Source material:
^^^^^^^^
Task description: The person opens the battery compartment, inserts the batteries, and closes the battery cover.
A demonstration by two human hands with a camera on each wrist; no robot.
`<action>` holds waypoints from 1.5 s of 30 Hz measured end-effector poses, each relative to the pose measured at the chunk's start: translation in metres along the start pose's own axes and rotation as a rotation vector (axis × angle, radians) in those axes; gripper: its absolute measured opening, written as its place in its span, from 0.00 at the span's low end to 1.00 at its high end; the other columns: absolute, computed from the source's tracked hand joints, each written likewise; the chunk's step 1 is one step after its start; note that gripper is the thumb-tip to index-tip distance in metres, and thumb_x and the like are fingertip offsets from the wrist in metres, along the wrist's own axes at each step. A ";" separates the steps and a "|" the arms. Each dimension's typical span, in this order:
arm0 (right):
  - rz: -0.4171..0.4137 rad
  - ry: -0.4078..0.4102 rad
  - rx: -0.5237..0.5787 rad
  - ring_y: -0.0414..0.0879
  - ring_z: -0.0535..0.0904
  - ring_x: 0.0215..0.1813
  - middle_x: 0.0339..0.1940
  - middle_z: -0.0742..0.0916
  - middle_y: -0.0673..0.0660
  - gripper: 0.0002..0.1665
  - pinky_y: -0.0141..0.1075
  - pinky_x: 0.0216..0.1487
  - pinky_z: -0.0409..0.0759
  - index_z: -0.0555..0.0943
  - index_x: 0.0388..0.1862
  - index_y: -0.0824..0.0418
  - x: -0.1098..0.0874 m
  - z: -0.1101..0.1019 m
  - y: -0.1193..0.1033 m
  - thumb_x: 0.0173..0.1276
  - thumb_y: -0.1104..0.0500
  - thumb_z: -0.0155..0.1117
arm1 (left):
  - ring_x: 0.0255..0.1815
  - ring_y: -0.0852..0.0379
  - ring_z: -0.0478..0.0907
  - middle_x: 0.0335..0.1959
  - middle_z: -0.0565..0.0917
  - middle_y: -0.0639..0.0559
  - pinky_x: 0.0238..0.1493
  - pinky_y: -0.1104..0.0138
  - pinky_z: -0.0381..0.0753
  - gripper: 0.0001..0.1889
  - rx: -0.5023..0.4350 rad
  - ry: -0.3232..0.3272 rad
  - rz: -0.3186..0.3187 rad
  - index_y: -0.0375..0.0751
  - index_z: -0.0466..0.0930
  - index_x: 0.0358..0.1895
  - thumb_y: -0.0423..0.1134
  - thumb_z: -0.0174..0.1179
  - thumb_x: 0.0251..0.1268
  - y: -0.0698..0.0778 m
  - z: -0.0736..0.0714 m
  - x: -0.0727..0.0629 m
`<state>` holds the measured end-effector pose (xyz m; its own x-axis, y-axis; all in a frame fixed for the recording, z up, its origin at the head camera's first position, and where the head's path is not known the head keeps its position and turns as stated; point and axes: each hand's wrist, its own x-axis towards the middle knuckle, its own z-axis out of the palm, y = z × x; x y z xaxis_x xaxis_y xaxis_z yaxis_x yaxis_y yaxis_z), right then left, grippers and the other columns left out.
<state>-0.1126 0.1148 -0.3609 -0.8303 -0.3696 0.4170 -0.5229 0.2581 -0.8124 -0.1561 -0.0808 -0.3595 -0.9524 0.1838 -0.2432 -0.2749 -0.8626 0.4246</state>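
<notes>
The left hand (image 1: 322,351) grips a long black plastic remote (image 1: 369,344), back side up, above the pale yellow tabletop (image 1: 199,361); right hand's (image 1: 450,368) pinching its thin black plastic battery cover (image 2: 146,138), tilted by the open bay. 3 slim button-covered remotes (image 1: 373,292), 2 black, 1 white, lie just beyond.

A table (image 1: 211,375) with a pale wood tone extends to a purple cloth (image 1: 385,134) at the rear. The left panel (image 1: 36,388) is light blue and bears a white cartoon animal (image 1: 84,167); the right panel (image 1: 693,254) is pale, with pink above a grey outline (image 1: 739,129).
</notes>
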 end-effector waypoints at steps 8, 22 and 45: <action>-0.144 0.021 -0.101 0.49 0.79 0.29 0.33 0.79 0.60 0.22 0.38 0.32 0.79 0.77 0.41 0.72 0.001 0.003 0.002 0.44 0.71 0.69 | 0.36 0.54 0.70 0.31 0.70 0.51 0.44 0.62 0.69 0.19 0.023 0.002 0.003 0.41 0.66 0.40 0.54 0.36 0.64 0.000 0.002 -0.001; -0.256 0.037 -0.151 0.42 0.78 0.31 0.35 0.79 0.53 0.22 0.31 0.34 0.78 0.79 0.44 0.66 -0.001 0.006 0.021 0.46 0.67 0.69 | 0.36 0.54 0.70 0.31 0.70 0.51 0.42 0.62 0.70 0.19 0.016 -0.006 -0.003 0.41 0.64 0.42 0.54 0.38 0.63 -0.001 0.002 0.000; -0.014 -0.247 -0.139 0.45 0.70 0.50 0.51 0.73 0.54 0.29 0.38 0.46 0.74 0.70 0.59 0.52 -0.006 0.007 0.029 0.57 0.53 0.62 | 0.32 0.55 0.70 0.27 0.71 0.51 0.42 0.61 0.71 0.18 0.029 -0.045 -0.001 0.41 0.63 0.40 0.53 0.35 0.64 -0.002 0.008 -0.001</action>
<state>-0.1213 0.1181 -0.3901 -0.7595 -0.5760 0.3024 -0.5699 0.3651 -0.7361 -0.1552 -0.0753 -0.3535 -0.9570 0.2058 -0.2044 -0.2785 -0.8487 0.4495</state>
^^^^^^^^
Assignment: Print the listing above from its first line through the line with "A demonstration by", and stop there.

Answer section:
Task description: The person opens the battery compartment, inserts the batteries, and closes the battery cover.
A demonstration by two human hands with a camera on each wrist; no robot.

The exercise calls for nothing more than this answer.